Invalid CPU Configuration
Example Error
-------------------------------------------------------------------------------- INTERNET COMPUTER - SETUP - FAILED -------------------------------------------------------------------------------- Please contact the Node Provider Matrix channel for support. -------------------------------------------------------------------------------- ERROR -------------------------------------------------------------------------------- Number of threads (16/32) does NOT meet system requirements. -------------------------------------------------------------------------------- ERROR --------------------------------------------------------------------------------
Common Causes
Issues related to CPU capability usually mean that the CPUs are not configured correctly in the system BIOS.
Suggested Solutions
Please check that BIOS settings are configured correctly. It may be helpful to reset all settings to factory defaults, and go through the BIOS configuration again.
Unable to Reach Internet
Example Error
-------------------------------------------------------------------------------- INTERNET COMPUTER - SETUP - FAILED -------------------------------------------------------------------------------- Please contact the Node Provider Matrix channel for support. -------------------------------------------------------------------------------- ERROR -------------------------------------------------------------------------------- Unable to ping IPv6 gateway. -------------------------------------------------------------------------------- ERROR --------------------------------------------------------------------------------
Common Causes
This error means that the node is not able to communicate with the network properly. This can be due to a misconfigured network configuration, or due to issues somewhere between the node and the rest of the internet.
Suggested Solutions
Please try to capture any output that is displayed before this error shows. For example:
* Printing user defined network settings... IPv6 Prefix : XXX IPv6 Subnet : XXX IPv6 Gateway: XXX * Printing system's network settings... IPv6 Prefix : XXX IPv6 Subnet : XXX IPv6 Gateway: XXX * Printing IPv6 addresses... SetupOS: XXX HostOS : XXX GuestOS: XXX
Please compare this, and the initial configuration, to what you expect. If this configuration does not match, please update the initial configuration, and try again.

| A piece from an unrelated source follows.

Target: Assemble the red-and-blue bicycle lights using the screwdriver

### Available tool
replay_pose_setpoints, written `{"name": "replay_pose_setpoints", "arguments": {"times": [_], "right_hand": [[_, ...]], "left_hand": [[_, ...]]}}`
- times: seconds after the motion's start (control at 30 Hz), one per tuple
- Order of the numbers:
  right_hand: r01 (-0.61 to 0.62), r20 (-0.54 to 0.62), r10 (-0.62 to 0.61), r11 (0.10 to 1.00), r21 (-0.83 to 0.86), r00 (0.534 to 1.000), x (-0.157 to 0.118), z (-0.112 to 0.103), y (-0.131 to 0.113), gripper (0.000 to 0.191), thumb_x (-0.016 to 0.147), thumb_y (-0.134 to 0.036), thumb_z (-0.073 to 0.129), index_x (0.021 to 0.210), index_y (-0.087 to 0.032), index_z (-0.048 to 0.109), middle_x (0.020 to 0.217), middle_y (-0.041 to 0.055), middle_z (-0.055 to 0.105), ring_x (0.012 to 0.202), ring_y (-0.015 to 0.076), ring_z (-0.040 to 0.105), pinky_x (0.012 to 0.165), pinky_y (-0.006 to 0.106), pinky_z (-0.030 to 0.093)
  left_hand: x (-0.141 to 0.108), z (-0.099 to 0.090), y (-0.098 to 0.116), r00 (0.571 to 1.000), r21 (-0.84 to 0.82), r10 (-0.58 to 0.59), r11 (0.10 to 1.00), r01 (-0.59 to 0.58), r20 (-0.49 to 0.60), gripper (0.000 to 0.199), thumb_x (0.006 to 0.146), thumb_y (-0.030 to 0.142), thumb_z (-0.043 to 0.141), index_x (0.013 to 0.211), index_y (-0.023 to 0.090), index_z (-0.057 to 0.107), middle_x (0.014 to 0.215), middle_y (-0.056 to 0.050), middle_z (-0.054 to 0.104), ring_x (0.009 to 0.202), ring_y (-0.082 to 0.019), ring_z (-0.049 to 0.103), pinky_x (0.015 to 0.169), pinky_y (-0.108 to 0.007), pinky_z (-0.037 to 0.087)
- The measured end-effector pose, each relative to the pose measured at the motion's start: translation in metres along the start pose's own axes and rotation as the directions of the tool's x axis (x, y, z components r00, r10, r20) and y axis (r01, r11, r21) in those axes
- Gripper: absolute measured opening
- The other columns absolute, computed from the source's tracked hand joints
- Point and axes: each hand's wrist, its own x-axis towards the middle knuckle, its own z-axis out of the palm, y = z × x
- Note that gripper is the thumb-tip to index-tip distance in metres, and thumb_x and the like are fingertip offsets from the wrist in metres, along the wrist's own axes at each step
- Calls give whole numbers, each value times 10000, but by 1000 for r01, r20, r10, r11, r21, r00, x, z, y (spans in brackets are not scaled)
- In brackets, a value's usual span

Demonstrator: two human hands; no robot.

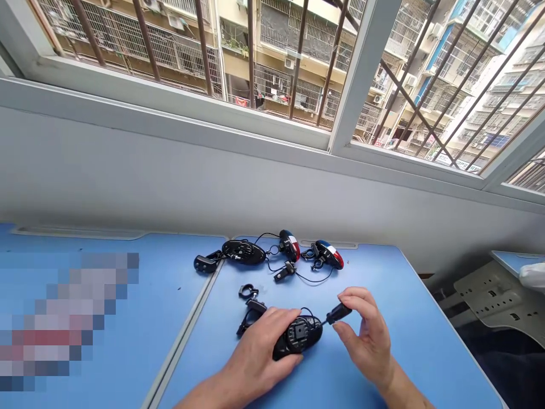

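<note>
My left hand (266,343) is closed round a black oval bike horn (313,335), lying on the blue table with its round mount facing up. A thin black cable loops over the horn's far end. Between the thumb and fingers of my right hand (366,335) is a small black handle-shaped piece (339,313). Its thin stem or cord reaches the horn's right end; which of the two it is, I cannot tell. A black ring clamp (248,291) and a black bracket (255,307) lie just beyond my left hand, partly hidden by it.
Farther back lie another black horn (243,252), a black switch piece (206,263), two blue, white and red horns (290,245) with clamps, and a corded black button (285,272). A seam (183,341) divides the tables. Behind stand a wall (170,176) and barred windows.
</note>
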Motion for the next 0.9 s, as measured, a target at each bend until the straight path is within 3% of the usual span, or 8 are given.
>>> {"name": "replay_pose_setpoints", "arguments": {"times": [0.2,0.57,0.7,0.9], "right_hand": [[-26,-21,26,999,-28,999,-1,-2,2,366,846,-41,562,1156,-232,537,903,50,570,824,179,544,654,332,520],[11,14,-11,999,-47,1000,2,1,-3,414,882,-52,462,1250,-241,485,1031,98,656,907,219,628,709,402,564],[7,-54,-11,997,-73,999,2,3,-1,305,886,-149,541,1177,-239,520,948,80,624,873,210,606,631,344,556],[2,-99,-11,996,-86,995,6,4,0,273,869,-114,562,1110,-241,562,853,36,602,710,148,591,544,269,533]], "left_hand": [[-1,0,-1,1000,-4,-13,1000,13,-4,509,670,104,640,1151,242,550,1004,-27,661,903,-233,580,796,-353,497],[0,1,-3,999,-6,-19,1000,19,-26,528,649,103,624,1154,242,559,1015,-38,668,912,-249,590,812,-361,497],[0,3,-7,999,13,-3,1000,4,-41,555,655,110,636,1189,237,551,1031,-43,666,930,-250,591,826,-360,500],[0,4,-10,998,27,-13,1000,15,-65,547,648,142,644,1183,229,574,1060,-55,670,954,-260,599,842,-366,506]]}}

If this does match the expected configuration, please attempt to diagnose any machines between this node and the rest of the internet. This could be due to improper firewall configuration, or an issue with the data center’s network. If all configuration looks correct, please attempt to reboot any machines between this node and the rest of the Internet. In most cases, this would be a firewall. Rebooting the firewall - even if it seems to be operating correctly - has resolved this issue many times.
Unable to setup PV
Example Error
-------------------------------------------------------------------------------- INTERNET COMPUTER - SETUP - FAILED -------------------------------------------------------------------------------- Please contact the Node Provider Matrix channel for support. -------------------------------------------------------------------------------- ERROR -------------------------------------------------------------------------------- Unable to setup PV on drive '/dev/nvme8n1'. -------------------------------------------------------------------------------- ERROR --------------------------------------------------------------------------------
Common Causes
This error means that the node is able to recognize that a drive is installed, but is unable to write to it. This could indicate that there is a hardware issue with the drive.
Suggested Solutions
Please try to remove and re-install all drives, before attempting to install the node again. It may be helpful to independently verify that each drive is functioning correctly.